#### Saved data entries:
* * * * * * *

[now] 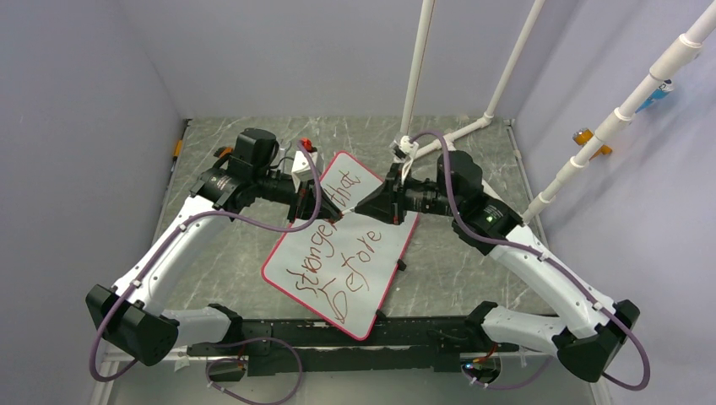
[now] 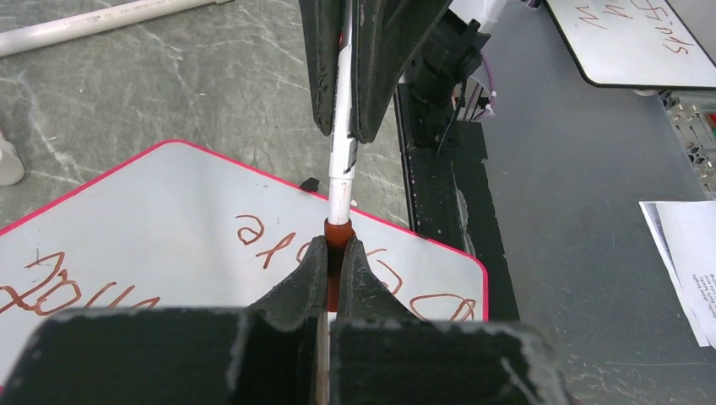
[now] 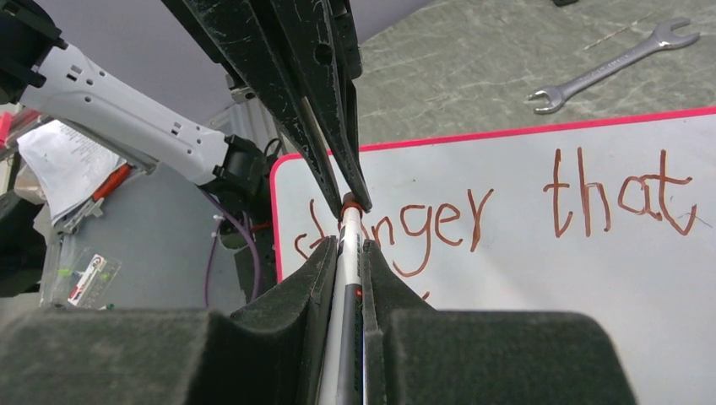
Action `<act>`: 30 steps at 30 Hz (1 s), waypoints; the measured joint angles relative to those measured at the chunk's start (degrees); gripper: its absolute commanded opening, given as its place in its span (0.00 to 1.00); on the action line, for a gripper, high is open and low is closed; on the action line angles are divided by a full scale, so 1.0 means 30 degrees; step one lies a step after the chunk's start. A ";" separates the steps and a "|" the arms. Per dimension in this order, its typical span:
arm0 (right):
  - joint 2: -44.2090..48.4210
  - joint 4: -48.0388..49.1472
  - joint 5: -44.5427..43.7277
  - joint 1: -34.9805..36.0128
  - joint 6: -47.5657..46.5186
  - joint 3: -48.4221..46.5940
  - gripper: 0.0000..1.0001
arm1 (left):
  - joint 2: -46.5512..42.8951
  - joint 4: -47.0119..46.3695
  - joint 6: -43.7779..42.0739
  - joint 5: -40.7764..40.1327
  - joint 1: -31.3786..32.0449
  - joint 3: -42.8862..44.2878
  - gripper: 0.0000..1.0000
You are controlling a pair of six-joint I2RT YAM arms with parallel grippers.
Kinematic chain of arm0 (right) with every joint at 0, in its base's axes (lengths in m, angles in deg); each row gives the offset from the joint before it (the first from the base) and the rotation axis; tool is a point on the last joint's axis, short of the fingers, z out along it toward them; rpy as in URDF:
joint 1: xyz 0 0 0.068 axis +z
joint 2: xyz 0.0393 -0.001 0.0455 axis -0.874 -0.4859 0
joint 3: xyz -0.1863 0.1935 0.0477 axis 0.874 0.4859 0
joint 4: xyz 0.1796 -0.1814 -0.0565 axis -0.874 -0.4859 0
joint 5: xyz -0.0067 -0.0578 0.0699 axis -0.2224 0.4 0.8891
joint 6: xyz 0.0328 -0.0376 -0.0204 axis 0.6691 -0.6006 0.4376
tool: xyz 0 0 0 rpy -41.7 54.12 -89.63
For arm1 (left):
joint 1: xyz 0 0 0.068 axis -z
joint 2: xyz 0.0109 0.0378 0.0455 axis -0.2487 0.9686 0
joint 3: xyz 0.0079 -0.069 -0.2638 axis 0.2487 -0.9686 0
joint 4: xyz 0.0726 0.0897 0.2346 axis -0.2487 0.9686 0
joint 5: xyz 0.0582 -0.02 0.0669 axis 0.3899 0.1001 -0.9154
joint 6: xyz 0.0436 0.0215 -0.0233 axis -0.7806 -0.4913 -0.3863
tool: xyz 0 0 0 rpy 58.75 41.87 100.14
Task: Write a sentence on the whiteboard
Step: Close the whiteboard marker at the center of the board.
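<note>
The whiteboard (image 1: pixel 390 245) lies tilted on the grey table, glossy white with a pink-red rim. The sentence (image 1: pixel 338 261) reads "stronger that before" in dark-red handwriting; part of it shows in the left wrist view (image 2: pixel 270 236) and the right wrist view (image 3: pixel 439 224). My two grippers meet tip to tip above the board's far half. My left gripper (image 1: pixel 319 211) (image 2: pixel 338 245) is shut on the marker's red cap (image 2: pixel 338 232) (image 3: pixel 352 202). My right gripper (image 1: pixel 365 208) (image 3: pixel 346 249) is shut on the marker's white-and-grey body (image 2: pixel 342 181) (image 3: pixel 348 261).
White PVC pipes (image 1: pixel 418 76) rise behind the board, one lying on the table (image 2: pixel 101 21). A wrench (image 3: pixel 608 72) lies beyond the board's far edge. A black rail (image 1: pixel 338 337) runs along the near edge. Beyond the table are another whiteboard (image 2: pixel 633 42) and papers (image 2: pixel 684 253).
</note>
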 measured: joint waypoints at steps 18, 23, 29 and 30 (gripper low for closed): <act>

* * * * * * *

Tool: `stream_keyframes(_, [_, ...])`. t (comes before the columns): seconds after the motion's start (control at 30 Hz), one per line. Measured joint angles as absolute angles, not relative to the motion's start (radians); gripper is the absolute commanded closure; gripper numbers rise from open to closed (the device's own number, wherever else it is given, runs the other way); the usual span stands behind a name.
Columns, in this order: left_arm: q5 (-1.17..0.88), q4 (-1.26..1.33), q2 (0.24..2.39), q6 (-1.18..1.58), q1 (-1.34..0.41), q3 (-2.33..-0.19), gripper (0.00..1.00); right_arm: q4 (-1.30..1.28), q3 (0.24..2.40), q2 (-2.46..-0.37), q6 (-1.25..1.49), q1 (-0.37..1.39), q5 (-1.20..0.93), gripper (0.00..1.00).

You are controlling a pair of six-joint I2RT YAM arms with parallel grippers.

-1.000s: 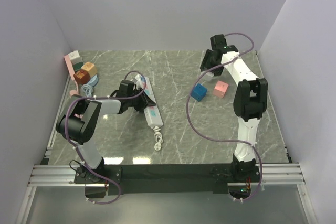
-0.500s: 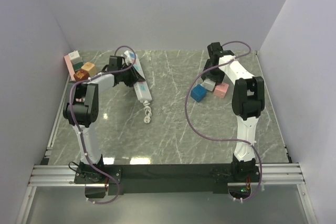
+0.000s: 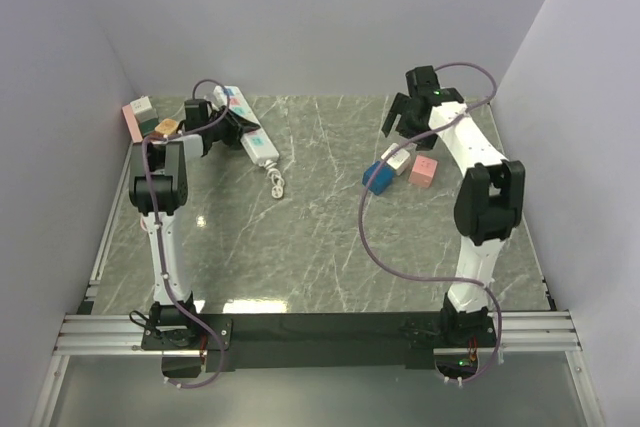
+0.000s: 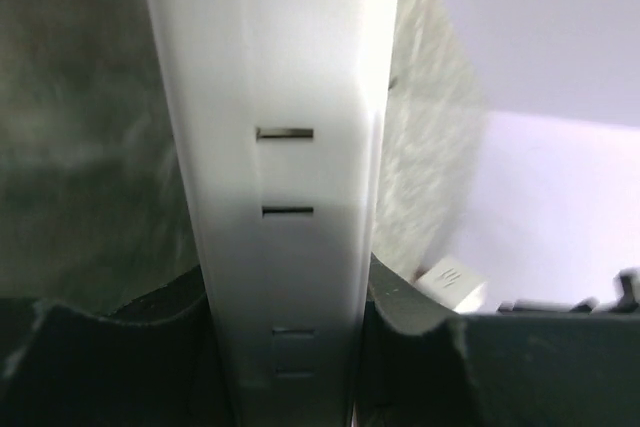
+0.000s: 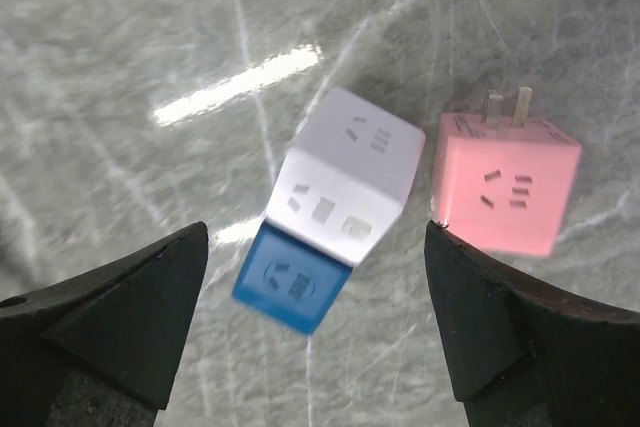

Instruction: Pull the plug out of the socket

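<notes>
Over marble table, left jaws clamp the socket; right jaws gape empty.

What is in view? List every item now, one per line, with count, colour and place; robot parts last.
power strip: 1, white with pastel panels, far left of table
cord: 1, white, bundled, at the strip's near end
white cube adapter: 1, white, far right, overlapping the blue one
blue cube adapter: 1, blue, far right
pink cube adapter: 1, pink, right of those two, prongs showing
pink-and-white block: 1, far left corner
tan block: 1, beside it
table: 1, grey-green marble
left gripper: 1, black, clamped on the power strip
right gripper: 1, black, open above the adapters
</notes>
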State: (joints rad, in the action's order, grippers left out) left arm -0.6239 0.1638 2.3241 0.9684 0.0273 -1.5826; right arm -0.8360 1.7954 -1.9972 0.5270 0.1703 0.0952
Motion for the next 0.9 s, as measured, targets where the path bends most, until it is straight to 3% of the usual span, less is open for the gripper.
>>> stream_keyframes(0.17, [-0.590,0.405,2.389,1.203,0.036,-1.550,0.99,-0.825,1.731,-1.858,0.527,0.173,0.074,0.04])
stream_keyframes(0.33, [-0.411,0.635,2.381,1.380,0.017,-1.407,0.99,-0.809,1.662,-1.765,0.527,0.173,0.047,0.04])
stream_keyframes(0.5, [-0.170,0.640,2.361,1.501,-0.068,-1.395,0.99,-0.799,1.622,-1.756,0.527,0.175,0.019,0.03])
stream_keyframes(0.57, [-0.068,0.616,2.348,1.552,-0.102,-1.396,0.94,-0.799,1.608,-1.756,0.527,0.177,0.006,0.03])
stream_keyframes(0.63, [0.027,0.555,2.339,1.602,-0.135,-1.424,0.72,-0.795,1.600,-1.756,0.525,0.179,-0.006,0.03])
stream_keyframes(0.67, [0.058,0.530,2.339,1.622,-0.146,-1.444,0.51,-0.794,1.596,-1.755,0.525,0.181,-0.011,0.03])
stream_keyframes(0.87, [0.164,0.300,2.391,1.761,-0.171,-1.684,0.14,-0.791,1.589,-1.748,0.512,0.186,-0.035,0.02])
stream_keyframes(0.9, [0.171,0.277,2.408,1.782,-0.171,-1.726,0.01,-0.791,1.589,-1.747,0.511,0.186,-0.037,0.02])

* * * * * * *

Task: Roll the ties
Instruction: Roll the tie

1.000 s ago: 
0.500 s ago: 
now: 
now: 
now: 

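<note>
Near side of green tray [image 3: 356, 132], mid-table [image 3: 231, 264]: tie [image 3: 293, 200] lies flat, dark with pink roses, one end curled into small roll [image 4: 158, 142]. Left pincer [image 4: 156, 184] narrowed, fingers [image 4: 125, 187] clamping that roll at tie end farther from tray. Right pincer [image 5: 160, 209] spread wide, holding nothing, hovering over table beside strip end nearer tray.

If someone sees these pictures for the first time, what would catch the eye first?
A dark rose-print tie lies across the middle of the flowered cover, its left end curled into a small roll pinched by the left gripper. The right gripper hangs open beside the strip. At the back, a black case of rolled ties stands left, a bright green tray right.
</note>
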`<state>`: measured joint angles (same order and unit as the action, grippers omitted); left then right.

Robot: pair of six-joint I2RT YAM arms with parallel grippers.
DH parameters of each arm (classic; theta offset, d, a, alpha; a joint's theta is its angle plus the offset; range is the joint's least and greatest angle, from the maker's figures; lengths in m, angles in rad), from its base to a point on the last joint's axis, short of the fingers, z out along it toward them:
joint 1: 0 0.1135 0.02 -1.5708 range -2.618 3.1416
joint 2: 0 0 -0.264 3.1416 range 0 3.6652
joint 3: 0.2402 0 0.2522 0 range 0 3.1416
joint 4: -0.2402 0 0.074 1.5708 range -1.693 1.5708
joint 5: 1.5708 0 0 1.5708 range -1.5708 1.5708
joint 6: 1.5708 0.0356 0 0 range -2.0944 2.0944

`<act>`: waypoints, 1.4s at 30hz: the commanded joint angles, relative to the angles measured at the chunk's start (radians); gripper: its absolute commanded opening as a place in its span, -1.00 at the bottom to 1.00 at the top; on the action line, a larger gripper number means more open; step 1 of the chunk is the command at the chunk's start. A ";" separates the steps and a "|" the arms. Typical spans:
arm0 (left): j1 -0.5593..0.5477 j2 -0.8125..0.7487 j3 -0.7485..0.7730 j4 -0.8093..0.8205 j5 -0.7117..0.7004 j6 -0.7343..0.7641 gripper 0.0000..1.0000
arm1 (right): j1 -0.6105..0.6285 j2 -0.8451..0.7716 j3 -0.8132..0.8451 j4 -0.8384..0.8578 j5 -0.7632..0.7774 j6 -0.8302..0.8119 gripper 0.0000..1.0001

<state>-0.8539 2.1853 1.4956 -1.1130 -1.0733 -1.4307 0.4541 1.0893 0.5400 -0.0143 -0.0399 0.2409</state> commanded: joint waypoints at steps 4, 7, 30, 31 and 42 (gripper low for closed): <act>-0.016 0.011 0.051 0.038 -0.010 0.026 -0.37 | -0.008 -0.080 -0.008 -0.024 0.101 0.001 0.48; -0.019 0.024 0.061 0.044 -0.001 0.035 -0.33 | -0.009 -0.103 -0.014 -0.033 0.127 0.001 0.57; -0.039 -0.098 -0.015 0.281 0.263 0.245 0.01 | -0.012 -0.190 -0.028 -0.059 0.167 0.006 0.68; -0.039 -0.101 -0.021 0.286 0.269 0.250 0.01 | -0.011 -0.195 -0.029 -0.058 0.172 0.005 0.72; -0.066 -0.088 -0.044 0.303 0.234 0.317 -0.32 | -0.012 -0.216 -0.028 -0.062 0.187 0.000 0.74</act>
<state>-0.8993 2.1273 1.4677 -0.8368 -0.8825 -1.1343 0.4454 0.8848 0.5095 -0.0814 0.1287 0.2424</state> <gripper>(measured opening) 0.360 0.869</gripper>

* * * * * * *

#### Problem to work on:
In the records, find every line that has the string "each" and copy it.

#### Task answer:
Kinematic chain of arm0 (right) with every joint at 0, in its base's axes (lengths in m, angles in deg); each row gives the offset from the joint before it (the first from the base) and the rotation axis; tool is a point on the last joint's axis, short of the fingers, z out along it toward them; rpy as in URDF:
DH parameters of each arm (classic; theta offset, d, a, alpha; a joint's theta is its angle plus the offset; range is the joint's least and greatest angle, from the maker's figures; lengths in m, angles in rad), from its base to a point on the last joint's axis, short of the fingers, z out along it toward them:

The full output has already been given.